Young readers will certainly identify with Amy’s concerns and applaud her ingenious and imaginative way of coping. Craig’s lovely pencil-and-watercolor illustrations match the tone beautifully with scenes of happy daytime activities and pajama-clad magical night journeys. Tender and reassuring and just right for bedtime.
Brisk acceptance of the reality of difficult feelings and understated humor make this a fine handbook for children on their way to new and strange places.
The lightly colored pencil drawings are gentle and sweet, and bring to mind the imaginative nighttime journeys of other picture-book characters like Max and Mickey. Pearce paces the story expertly, telling readers that Amy has packed three special things, but not revealing what they are until they are needed. … [A] deeply reassuring tale about the nature of family and unconditional love. A lovely choice for one-on-one reading.
—School Library Journal
This is a comforting story about the consistency of family, and how even when you cannot see them, they are still there waiting. The pace is gentle and the illustrations are soft and delicate, perfect for bedtime reading. Share this with any child nervous to sleep away from home.

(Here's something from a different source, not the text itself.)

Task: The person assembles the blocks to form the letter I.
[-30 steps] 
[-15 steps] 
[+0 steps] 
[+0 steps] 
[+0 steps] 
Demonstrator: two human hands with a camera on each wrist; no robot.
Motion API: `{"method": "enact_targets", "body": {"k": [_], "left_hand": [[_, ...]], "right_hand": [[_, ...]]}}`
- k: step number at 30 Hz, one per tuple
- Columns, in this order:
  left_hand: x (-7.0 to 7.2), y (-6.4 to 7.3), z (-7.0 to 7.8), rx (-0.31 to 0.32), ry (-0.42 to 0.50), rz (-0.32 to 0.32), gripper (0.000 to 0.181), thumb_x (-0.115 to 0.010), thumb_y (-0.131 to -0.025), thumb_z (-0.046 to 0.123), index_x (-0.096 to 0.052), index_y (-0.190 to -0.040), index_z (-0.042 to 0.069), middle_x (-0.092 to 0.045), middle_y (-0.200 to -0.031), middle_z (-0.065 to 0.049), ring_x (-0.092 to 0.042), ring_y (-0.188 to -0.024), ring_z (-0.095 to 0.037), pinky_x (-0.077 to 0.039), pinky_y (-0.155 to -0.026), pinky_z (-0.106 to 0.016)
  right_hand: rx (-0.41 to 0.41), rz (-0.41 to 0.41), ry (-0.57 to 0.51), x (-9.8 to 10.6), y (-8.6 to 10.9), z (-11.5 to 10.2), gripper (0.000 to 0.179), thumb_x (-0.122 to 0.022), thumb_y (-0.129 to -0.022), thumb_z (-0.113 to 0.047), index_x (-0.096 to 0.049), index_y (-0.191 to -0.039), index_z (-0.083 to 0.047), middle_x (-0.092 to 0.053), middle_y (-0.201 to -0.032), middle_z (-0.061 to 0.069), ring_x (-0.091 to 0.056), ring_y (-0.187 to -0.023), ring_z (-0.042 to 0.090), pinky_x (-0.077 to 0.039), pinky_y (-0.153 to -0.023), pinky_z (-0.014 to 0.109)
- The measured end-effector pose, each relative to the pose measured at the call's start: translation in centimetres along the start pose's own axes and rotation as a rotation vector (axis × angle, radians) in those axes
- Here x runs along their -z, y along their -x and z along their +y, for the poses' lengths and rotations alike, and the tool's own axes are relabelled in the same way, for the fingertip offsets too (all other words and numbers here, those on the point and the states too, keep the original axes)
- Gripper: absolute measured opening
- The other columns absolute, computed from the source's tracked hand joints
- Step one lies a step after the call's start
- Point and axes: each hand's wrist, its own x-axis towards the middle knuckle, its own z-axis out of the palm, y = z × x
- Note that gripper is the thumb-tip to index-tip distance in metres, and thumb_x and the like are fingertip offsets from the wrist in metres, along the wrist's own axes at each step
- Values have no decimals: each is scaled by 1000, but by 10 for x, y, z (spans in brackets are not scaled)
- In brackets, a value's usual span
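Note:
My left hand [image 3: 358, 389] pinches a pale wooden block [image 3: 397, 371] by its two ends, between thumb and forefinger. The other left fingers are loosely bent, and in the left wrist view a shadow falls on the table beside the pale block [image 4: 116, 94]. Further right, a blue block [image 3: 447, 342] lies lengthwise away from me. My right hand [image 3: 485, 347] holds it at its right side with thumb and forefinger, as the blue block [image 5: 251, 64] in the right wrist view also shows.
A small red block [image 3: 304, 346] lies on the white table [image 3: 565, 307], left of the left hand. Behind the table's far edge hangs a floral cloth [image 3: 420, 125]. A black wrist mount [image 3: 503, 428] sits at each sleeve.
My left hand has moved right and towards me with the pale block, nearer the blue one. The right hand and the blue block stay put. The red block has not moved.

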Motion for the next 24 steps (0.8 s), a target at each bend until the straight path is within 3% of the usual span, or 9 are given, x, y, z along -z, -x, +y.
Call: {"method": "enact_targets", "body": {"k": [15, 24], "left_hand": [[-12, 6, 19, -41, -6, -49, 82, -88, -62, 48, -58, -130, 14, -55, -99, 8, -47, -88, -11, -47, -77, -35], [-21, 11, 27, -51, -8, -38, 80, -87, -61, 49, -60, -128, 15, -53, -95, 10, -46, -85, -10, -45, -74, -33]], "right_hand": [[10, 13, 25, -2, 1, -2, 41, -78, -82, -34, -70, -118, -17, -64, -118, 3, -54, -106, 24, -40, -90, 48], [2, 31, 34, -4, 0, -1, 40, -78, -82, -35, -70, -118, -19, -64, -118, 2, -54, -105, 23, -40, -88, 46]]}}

Pearce and Craig pack a lot of emotion and truth into this gentle story. Familiar things can change in a new location, or is it that we ourselves change? Even the bravest of us can weaken in the middle of the night. … This is a world of little crosshatched cottages in pastel colors, comfortably-shaped grandmas who bake, playgrounds that still have teeter-totters, and little girls who can solve their own problems.
—The Horn Book
Craig’s wide oblong pictures show enticing night scenes of starry skies over sleeping English villages; her sunlit domestic interiors and grassy playgrounds are full of pastel-colored details — exciting, but not alarming, as a visit with a grandparent should be. … The little girl’s new confidence, so deftly expressed, may inspire apprehensive children to try similar weekends away from home. But there’s more to this story than just that encouragement; more than enough to return to for repeated reading.

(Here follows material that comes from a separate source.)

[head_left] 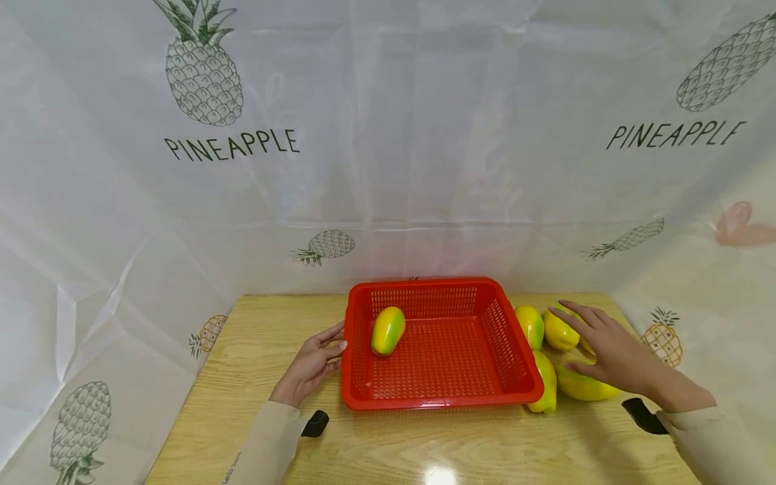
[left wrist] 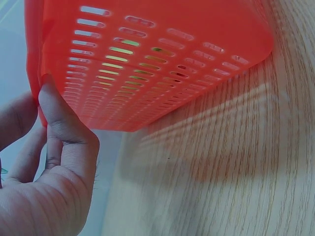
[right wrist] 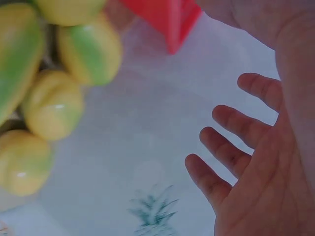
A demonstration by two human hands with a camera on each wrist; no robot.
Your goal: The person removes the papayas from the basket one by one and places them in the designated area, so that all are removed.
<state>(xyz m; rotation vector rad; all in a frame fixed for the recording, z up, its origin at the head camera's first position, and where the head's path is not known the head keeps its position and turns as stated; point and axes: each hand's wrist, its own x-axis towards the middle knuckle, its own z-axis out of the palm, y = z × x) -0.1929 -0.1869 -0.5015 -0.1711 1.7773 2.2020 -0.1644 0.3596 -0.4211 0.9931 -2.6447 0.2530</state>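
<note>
A red plastic basket (head_left: 424, 402) with slotted walls sits mid-table. One smooth yellow-green fruit, shaped like a mango or small papaya (head_left: 388, 331), lies inside it near the left wall. My left hand (head_left: 312, 367) pinches the basket's left rim; the left wrist view shows the thumb on the rim's outer side. Above a group of yellow-green fruits to the basket's right hovers my right hand (head_left: 615, 353), fingers spread and holding nothing. In the right wrist view those fruits (right wrist: 53, 104) appear at the left, apart from the fingers (right wrist: 209, 182).
The light wooden table (head_left: 254, 417) carries the basket and the loose fruits (head_left: 545, 384). A whitish sheet printed with pineapples (head_left: 388, 168) hangs behind and along the sides. Black straps (head_left: 315, 424) show at both wrists.
</note>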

—The New York Times Online
Amy … packs up her trusty teddy, her pajamas and three mysterious objects — her “best things” — and bravely embarks on her adventure. With more than a touch of magic, those three things help her through sudden bouts of nighttime loneliness. Helen Craig couches the fantasy in sturdy down-to-earth illustrations of a thatch-haired youngster, a comfy cardigan-clad Grandma and a tidy landscape of houses snuggled around the village green. And while there’s a moment of genuine anguish, the final scene of Amy astride a carousel dragon is the perfect ending to this gentle story about growing up and growing brave.